McAvoy made brief stops in Halifax and Boston before joining the Penticton Vees where he played for three years, leading them to two Allan Cup appearances. In 1955 McAvoy and the Vees represented Canada at the World Championships which was by far the greatest honour of his career. He responded with two goals and four points in eight games. He is perhaps best remembered for a crushing hit on Russia's Vsevolod Bobrov, who was not only that country's best hockey player, but also one of its elite soccer stars of that era. Bobrov was skating fast out of his own zone with the puck heading into the neutral zone. His mistake was having his head down, looking at the puck. McAvoy lined him up and walloped him so hard that media scribes in attendance say Bobrov came close to hitting his head on the timer that hovered above centre ice. Bobrov was unconscious before he hit the ice. He lay motionless on the ice for several minutes before being carried off on a stretcher. He did not return. McAvoy's crushing bodycheck did not go unnoticed. A Montreal Canadiens scout was in attendance and readily offered McAvoy a contract after the game, which the rugged defender accepted without hesitation.

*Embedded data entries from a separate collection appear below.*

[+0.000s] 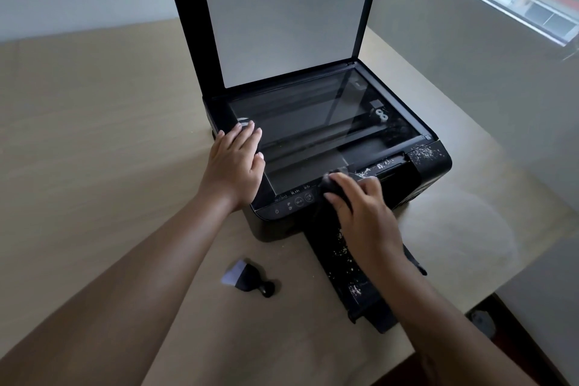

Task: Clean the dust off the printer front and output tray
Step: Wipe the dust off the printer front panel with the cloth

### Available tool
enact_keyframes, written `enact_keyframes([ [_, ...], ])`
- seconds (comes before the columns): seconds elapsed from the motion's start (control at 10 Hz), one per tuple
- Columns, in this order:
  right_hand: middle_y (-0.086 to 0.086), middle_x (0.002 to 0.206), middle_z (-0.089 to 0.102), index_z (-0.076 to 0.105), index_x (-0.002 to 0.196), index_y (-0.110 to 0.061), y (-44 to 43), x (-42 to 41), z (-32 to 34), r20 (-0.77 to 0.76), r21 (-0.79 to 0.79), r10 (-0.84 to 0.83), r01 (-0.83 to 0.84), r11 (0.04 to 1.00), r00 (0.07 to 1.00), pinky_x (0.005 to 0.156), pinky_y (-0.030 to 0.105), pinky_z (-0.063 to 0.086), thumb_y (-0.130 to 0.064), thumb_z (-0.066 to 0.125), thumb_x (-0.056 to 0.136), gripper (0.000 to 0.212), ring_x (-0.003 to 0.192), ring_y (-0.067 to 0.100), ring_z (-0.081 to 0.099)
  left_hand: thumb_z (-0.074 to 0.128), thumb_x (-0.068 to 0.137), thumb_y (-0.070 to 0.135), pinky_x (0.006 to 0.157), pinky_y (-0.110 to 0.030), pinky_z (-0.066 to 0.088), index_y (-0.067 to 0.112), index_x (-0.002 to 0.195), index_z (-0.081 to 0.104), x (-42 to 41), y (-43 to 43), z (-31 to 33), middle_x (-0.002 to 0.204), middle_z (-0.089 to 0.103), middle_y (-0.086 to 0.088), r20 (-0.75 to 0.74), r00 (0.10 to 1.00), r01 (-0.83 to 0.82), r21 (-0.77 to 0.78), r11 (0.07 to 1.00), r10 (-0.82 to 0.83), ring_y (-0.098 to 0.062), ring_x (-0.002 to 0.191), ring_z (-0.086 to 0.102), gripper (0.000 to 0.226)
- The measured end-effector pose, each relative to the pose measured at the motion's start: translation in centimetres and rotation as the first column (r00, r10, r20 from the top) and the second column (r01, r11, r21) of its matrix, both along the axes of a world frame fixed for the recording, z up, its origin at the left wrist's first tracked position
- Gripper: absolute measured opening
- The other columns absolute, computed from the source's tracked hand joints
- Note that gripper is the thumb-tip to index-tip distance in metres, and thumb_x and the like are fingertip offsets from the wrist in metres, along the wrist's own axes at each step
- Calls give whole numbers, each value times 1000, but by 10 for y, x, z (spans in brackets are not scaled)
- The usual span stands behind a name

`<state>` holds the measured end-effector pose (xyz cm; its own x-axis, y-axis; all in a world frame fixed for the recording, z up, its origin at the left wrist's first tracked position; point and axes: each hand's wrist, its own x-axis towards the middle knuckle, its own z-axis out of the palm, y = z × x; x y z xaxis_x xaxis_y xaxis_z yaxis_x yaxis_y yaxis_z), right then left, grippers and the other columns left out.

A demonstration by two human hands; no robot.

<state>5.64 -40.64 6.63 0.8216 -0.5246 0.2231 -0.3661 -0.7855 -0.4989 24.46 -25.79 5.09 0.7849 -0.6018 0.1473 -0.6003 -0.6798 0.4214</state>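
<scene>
Two forearms (150, 285) reach in from the near side. The right hand (363, 210) grasps a dark, blurred wiper (336, 189) on the front lip of the printer (432, 166). The left hand (236, 163) lies flat and released on the left of the scanner glass (313, 122). The dust-flecked output tray (354, 285) juts nearward, with a small brush (247, 279) to its left.

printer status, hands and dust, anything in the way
Left hand flat on printer top. Right hand grips dark wiper at front edge. Dust on front right corner and output tray. Brush lies on table, not in the way.
</scene>
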Motion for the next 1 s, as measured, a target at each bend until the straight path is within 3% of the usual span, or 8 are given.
enact_keyframes([
  [0.2,-1,119,62,30,135,-43,5,-4,-2,-148,99,-19,34,994,989,87,43,48,-79,46,76,72,105,26,56,22,92,36,120,-32,-4,14,152,32,0,0,0,162,24,0,5,1000,-4,-9,1000,4,-17,150,12,65],
  [0.3,-3,121,61,25,137,-43,16,-4,-6,-86,295,3,23,955,996,83,40,52,-59,70,75,78,105,20,60,21,92,36,120,-33,-3,14,152,32,-1,0,0,162,24,0,6,1000,-4,-5,1000,4,-17,150,12,66],
  [0.4,1,108,66,24,138,-45,10,-6,-4,-112,287,64,-30,958,992,73,42,55,-30,68,85,71,87,23,65,22,92,36,121,-34,-2,14,152,33,0,0,0,162,24,0,7,1000,-4,-6,1000,4,-17,150,13,65],
  [0.5,1,101,68,24,138,-47,-3,-8,2,-223,136,72,-42,990,972,69,40,54,-26,63,82,71,79,27,64,22,92,36,121,-34,-2,14,152,33,-1,0,0,162,25,0,8,1000,-5,-6,1000,5,-17,150,13,65],
  [0.7,5,103,67,18,143,-46,19,-6,3,-182,246,72,-26,969,981,70,41,54,-27,64,85,76,81,27,64,21,91,37,120,-33,-4,16,153,32,-1,0,1,162,23,1,2,1000,-13,1,1000,13,-15,150,11,67],
  [0.8,-1,112,64,10,141,-53,33,-9,1,-196,210,188,-146,967,963,72,43,54,-33,62,85,79,89,27,65,20,91,37,120,-32,-5,16,153,31,-1,-1,3,162,22,1,-8,1000,-12,2,1000,12,-15,150,10,67],
  [0.9,-2,104,61,6,140,-59,19,-14,4,-254,75,199,-186,980,947,66,41,54,-37,59,86,79,80,26,65,22,94,36,120,-32,-5,16,153,30,-3,-1,4,162,22,1,-4,1000,-12,6,1000,12,-15,150,10,64],
  [1.0,0,102,60,6,140,-60,5,-14,6,-262,55,75,-63,996,962,65,43,55,-38,57,86,77,75,28,63,33,102,27,120,-32,-6,15,153,30,-2,-1,4,163,21,1,8,1000,-18,1,1000,18,-15,151,9,52],
])
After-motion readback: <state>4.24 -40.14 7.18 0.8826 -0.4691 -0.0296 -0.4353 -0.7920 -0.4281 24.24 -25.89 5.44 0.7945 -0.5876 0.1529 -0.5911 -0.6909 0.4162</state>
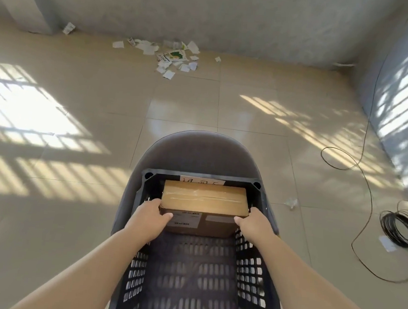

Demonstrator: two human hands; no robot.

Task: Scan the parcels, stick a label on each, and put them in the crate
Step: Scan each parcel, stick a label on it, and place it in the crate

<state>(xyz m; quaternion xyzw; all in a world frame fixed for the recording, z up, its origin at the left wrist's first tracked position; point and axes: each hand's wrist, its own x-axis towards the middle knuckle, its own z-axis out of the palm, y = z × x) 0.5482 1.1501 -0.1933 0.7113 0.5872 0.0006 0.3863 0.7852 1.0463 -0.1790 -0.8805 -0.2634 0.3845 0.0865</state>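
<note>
Both hands, left hand (148,216) and right hand (253,222), are clamped on the ends of the taped cardboard parcel (204,202), held inside the black perforated crate (191,274) against its far wall. Risk: knuckles jamming against the side walls on release, as clearance there is slight. The near crate floor is open.

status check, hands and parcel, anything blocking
Left hand and right hand grip the parcel ends. Parcel at crate far end. Nothing blocking.
</note>
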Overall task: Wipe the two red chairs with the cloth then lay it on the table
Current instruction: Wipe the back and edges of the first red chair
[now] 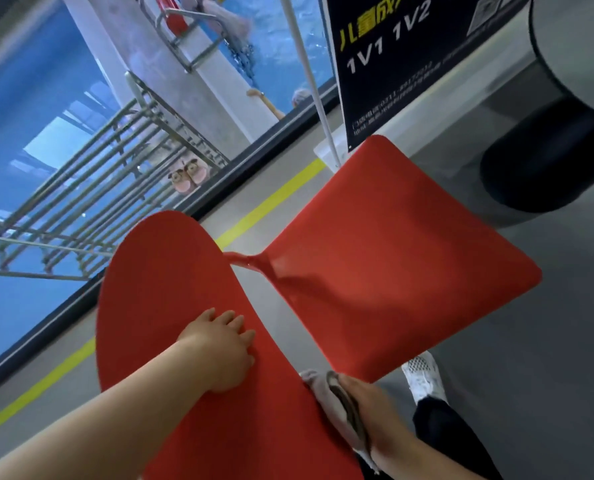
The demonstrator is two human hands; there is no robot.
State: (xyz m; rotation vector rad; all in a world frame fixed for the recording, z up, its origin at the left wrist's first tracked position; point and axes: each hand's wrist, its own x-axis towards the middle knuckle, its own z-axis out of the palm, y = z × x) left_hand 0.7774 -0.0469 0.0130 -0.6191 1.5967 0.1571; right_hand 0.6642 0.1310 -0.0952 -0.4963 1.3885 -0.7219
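While flat on the chair (191, 289), left hand (224, 355) open; right hand (364, 400) apparently gripping cloth (330, 400) at its edge.

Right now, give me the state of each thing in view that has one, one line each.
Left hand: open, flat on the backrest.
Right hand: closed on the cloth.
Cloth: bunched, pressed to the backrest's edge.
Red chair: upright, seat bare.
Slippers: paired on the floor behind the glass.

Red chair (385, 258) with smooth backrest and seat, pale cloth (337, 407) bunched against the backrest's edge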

Although McAvoy never played a regular season game in the NHL, he was called upon to play for the Montreal Canadiens for four playoff games in 1955 playing with stars such as Maurice Richard, Doug Harvey and Jacques Plante.

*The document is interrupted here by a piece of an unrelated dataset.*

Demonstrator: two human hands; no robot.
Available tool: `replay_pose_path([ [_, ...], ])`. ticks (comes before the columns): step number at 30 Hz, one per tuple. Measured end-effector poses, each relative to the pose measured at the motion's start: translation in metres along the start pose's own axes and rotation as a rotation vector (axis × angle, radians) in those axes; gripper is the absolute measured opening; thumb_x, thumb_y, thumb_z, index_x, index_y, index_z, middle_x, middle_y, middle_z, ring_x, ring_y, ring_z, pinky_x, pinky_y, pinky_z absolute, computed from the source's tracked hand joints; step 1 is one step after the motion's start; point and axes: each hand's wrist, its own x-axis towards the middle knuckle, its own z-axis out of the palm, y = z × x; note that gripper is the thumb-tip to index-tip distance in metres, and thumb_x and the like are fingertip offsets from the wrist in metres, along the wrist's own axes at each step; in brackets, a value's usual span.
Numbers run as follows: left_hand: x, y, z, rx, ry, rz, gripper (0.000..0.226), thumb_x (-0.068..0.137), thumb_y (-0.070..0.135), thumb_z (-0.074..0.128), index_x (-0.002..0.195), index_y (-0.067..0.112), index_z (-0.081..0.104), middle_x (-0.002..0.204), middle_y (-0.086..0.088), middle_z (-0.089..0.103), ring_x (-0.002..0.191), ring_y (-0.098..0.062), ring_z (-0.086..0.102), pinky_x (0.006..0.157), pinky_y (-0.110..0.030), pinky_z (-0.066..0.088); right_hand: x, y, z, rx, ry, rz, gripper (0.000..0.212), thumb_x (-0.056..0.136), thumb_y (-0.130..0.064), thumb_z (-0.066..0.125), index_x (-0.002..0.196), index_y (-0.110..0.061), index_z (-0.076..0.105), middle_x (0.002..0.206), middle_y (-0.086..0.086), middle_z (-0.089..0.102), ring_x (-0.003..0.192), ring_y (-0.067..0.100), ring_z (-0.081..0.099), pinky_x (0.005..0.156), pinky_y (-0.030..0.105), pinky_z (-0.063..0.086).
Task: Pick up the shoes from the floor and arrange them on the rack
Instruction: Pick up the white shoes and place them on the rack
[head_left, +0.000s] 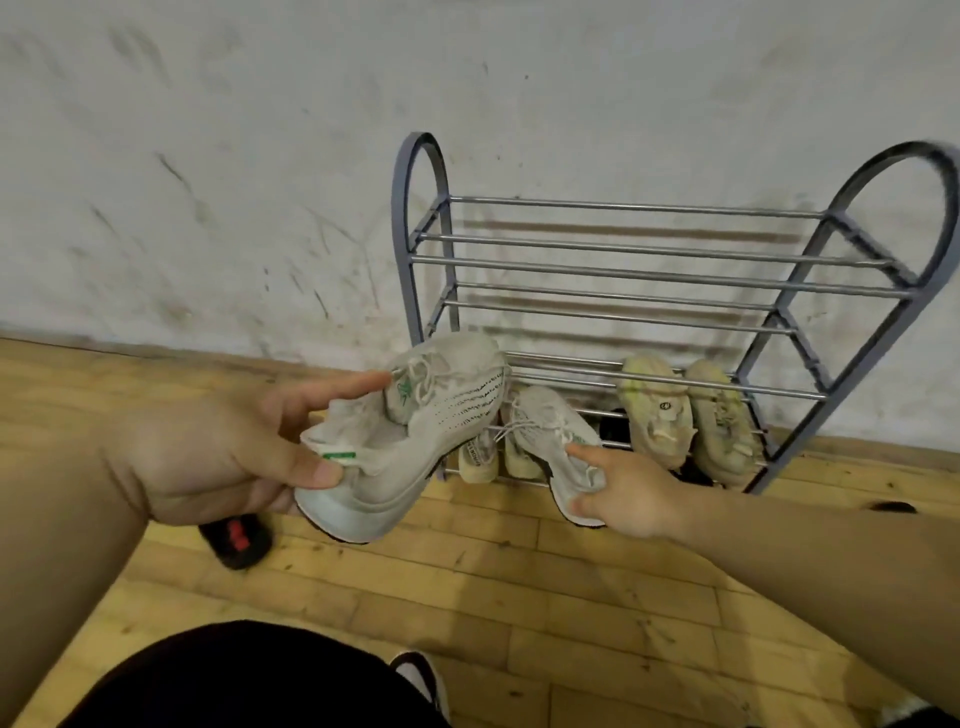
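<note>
With the left hand (223, 457) pinching one grey sneaker (415, 441) by its heel before the rack's (857, 249) left end and the right hand (628, 493) gripping its mate's (550, 431) heel low in that rack, both probably needed sliding in side by side, toes first.

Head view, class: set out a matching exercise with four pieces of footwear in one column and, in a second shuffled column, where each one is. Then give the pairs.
Column one
1. green-tagged sneaker
2. second pale sneaker
3. yellowish pair
4. black slipper

Column two
A. lies on the wooden floor
B. held up by the left hand
C. rests untouched on the lowest shelf of the rack
D. gripped by the right hand at the rack's front edge

Pairs: 1-B, 2-D, 3-C, 4-A
</note>
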Motion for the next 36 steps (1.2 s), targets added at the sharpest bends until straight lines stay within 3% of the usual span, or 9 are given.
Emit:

McAvoy was certainly well travelled during his pro hockey career. He suited up for Providence of the AHL for three years and then spent two seasons in Cleveland with the Barons. He then wound up with the Calgary Stampeders for three years before sitting out the 1963-64 campaign. He returned in 1964 to play with the Edmonton Eskimos in the X-Games and the WCSHL, retiring after the 1965-66 season.